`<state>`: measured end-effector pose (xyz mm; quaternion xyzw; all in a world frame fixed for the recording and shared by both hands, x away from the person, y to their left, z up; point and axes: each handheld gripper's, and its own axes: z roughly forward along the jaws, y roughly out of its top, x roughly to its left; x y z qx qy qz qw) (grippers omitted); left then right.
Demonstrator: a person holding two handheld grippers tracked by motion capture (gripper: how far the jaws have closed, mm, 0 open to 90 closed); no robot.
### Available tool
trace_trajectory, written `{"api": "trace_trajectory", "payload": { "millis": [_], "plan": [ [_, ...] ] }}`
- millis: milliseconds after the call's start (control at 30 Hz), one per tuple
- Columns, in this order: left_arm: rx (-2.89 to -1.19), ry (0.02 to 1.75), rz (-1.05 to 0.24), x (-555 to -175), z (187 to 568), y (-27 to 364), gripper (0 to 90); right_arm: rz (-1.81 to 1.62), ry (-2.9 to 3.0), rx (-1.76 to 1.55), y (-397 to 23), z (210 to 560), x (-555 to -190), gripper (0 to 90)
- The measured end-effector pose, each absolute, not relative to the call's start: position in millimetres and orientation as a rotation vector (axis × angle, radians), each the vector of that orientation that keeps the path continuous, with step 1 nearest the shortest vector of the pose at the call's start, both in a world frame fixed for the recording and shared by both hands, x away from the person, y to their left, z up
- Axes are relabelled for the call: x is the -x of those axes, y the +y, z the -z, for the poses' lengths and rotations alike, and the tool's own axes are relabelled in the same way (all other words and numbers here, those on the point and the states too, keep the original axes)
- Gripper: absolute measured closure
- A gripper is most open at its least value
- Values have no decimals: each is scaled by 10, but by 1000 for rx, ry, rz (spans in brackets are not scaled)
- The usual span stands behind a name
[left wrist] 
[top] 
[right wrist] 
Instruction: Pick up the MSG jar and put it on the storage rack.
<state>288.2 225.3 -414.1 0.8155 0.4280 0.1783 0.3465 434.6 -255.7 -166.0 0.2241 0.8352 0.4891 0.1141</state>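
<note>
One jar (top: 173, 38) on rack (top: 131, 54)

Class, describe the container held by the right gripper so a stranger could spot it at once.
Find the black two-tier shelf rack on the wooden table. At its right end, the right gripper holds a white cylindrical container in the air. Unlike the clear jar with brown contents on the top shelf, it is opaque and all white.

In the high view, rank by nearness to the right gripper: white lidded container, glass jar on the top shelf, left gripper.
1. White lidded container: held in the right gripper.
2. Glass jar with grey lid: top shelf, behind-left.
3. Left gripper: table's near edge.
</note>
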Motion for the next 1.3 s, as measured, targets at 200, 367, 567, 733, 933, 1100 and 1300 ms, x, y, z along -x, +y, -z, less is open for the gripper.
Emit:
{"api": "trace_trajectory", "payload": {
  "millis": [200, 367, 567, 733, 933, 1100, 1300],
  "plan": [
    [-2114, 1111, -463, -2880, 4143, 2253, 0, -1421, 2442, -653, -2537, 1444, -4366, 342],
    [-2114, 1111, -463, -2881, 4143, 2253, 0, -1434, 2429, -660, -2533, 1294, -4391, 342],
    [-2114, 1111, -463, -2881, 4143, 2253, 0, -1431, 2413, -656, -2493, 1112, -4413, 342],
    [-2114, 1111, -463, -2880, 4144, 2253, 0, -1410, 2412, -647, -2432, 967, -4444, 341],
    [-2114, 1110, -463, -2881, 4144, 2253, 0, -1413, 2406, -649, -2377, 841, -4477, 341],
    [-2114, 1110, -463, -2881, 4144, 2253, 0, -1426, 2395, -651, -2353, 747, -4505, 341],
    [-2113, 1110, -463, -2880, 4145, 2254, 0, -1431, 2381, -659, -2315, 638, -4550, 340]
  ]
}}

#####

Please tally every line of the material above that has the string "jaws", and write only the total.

2